Your task
For this exercise, repeat exactly the lines below starting at the line holding "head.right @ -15" and ending at the line holding "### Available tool", both included, with no extra lines and no pictures.

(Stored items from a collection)
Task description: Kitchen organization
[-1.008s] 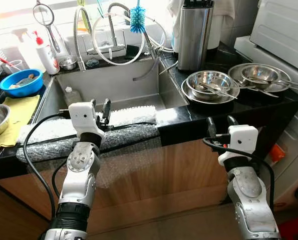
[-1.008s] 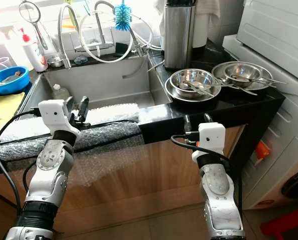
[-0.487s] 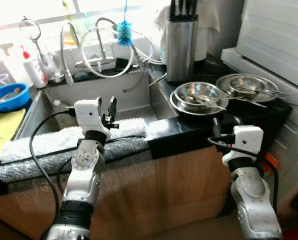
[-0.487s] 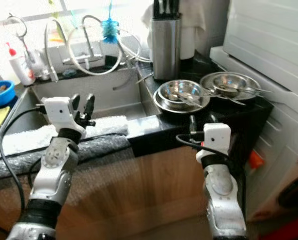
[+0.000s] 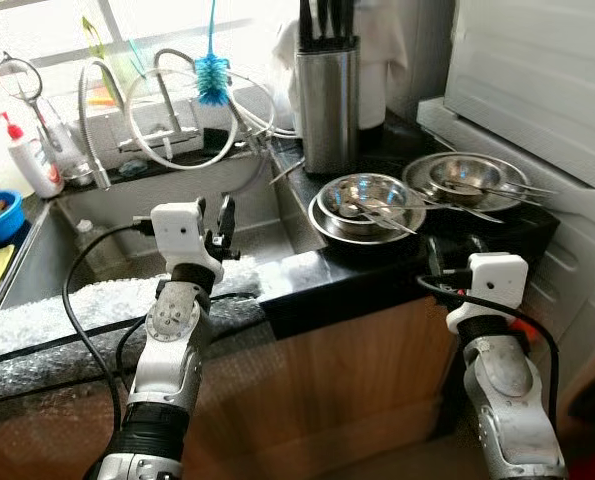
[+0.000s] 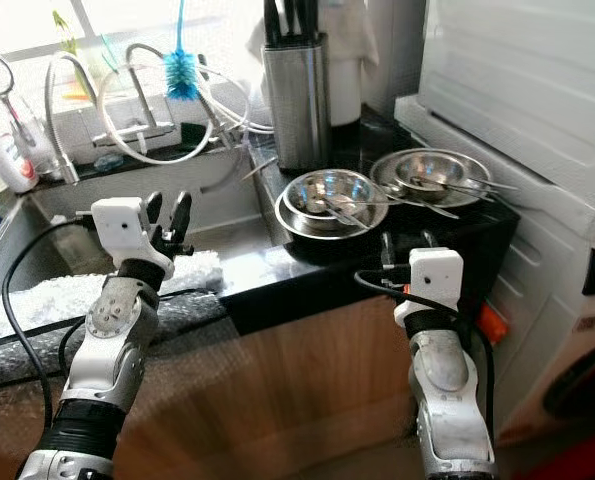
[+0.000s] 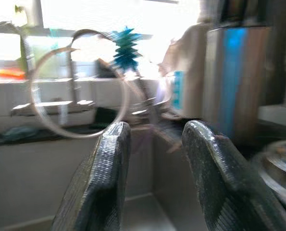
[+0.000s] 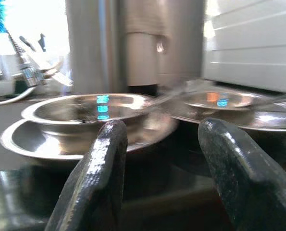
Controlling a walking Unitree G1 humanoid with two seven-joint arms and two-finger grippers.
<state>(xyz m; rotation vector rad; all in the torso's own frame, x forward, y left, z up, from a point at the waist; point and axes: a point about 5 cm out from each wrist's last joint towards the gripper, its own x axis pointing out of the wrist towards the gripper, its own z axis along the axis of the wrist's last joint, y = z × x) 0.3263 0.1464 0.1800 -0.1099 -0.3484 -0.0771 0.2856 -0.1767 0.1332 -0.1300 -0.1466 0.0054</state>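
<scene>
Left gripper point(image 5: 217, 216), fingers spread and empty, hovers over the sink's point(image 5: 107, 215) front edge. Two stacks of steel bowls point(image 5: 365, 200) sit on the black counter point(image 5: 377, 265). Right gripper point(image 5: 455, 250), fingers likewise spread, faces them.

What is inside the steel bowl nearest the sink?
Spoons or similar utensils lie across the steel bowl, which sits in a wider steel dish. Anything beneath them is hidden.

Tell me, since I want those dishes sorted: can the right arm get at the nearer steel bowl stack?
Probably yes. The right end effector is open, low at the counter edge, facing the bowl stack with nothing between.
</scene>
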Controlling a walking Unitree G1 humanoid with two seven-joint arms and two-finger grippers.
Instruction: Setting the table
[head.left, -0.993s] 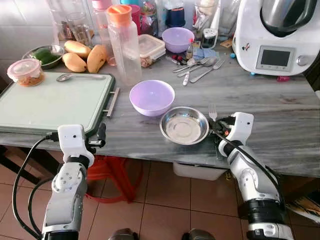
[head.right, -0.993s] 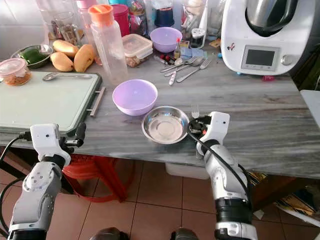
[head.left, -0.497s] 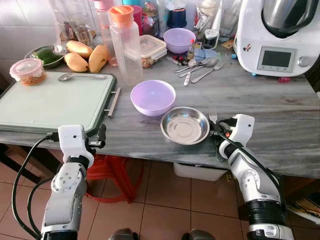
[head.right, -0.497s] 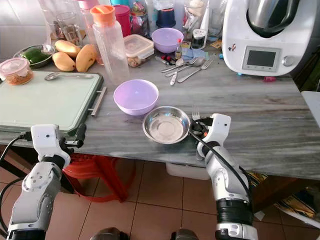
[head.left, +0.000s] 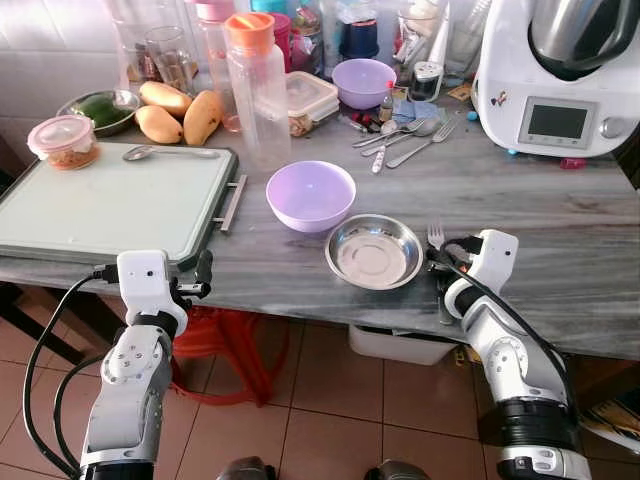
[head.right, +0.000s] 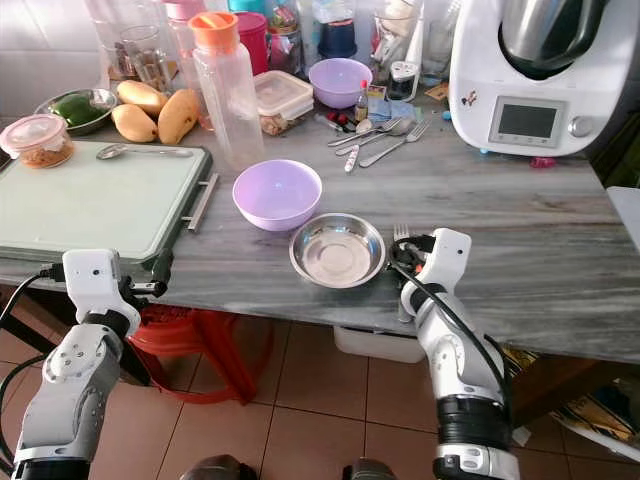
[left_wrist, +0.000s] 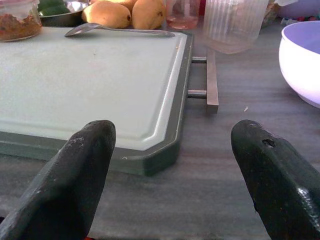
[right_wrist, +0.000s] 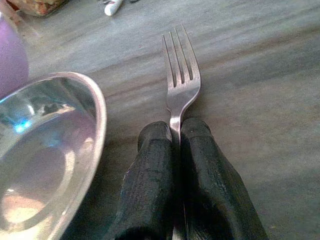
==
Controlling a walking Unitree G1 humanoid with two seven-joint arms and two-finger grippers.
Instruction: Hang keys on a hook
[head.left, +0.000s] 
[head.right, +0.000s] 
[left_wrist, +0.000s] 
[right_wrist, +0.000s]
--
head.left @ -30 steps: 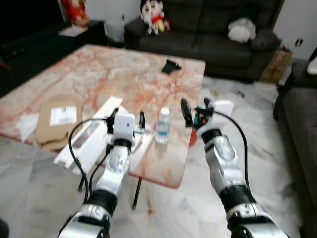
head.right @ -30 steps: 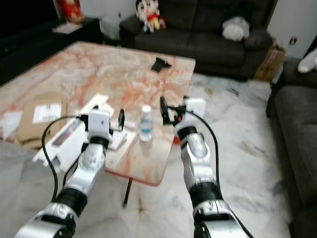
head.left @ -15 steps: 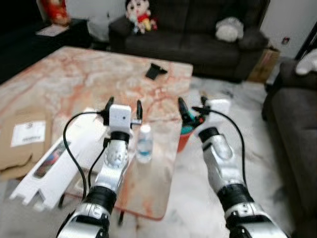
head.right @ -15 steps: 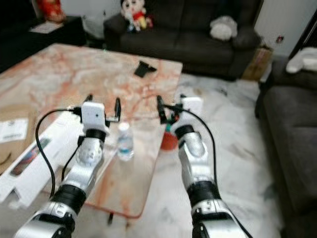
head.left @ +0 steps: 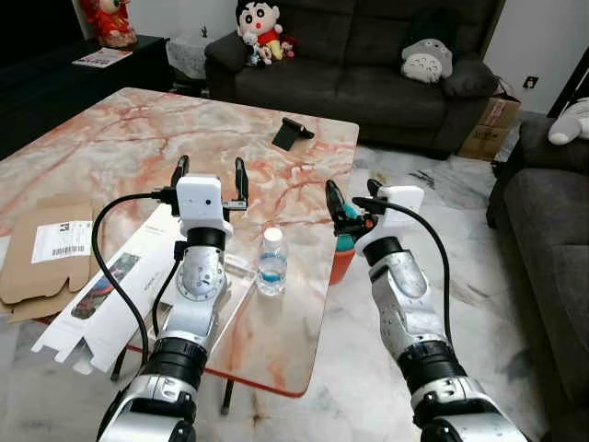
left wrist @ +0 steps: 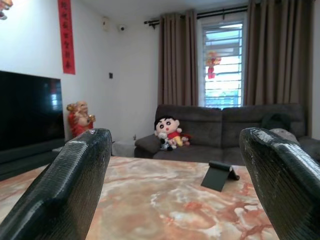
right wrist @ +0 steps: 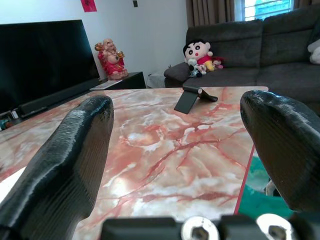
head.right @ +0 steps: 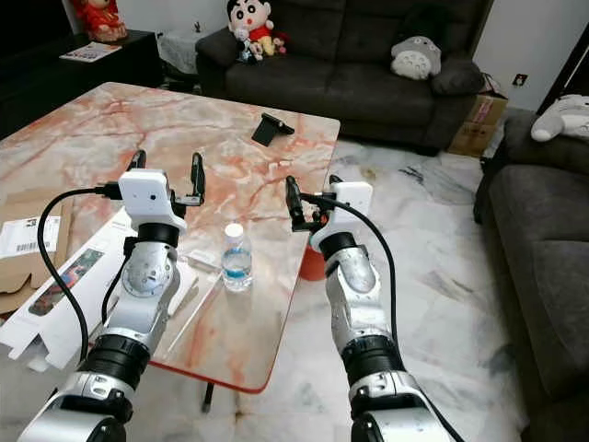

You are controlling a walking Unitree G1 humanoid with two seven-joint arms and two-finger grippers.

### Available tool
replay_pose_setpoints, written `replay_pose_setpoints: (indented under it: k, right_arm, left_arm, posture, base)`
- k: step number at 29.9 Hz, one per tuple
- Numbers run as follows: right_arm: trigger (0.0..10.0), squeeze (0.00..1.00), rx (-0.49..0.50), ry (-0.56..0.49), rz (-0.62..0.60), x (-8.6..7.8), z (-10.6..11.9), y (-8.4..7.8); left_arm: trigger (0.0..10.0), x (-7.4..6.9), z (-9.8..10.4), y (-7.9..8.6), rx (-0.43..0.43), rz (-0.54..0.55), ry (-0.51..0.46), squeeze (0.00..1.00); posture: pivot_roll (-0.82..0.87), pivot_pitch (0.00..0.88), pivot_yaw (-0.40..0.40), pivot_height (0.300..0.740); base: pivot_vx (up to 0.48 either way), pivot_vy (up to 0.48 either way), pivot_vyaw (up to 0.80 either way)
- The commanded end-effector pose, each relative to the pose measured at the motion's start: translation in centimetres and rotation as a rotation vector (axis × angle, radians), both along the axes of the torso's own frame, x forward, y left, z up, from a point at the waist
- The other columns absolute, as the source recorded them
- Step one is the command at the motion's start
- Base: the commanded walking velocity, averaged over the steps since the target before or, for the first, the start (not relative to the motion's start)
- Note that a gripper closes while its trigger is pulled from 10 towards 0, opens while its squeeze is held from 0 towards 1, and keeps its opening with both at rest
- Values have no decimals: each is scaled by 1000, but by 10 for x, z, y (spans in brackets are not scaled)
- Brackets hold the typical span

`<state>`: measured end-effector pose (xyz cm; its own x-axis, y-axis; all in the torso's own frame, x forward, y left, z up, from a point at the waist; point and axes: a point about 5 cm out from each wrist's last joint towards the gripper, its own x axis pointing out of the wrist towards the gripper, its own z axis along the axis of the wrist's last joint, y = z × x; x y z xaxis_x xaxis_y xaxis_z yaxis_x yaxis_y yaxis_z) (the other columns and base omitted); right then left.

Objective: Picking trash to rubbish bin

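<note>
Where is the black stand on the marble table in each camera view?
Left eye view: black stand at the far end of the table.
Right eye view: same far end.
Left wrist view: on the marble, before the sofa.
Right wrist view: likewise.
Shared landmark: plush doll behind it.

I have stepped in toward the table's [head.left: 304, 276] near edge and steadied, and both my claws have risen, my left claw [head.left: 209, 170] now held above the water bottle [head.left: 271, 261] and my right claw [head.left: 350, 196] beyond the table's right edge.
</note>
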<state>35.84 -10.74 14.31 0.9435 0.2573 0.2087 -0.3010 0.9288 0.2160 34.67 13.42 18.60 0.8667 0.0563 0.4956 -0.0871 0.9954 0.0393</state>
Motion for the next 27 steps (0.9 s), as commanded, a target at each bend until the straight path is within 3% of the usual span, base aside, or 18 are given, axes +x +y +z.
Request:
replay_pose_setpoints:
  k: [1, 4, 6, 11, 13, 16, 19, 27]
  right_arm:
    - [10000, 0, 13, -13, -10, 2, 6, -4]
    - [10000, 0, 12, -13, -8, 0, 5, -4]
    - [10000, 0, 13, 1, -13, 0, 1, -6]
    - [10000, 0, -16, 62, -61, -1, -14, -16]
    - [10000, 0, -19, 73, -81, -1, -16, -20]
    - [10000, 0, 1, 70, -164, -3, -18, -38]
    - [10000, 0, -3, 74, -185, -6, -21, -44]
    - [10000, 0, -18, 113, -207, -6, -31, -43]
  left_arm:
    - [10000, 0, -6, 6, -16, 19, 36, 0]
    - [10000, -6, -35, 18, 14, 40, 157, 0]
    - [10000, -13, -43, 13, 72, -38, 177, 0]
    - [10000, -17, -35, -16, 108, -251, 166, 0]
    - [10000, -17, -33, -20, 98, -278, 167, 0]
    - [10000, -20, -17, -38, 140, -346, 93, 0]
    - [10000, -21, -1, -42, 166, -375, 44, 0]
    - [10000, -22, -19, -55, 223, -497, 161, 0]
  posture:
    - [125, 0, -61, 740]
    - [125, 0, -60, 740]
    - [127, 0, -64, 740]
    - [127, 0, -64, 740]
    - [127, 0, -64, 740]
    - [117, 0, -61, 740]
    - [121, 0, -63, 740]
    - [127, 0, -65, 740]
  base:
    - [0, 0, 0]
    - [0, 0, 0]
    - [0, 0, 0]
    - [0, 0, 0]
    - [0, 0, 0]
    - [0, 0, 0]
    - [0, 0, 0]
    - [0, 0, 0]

Exercise result
head.right @ -15 steps: 
head.left @ +0 steps: 
left wrist @ +0 steps: 
right wrist @ +0 steps: 
head.right @ +0 steps: 

You are controlling a walking Unitree G1 humanoid with two seven-joint arms and two-finger grippers.

### Available tool

This is the complete answer.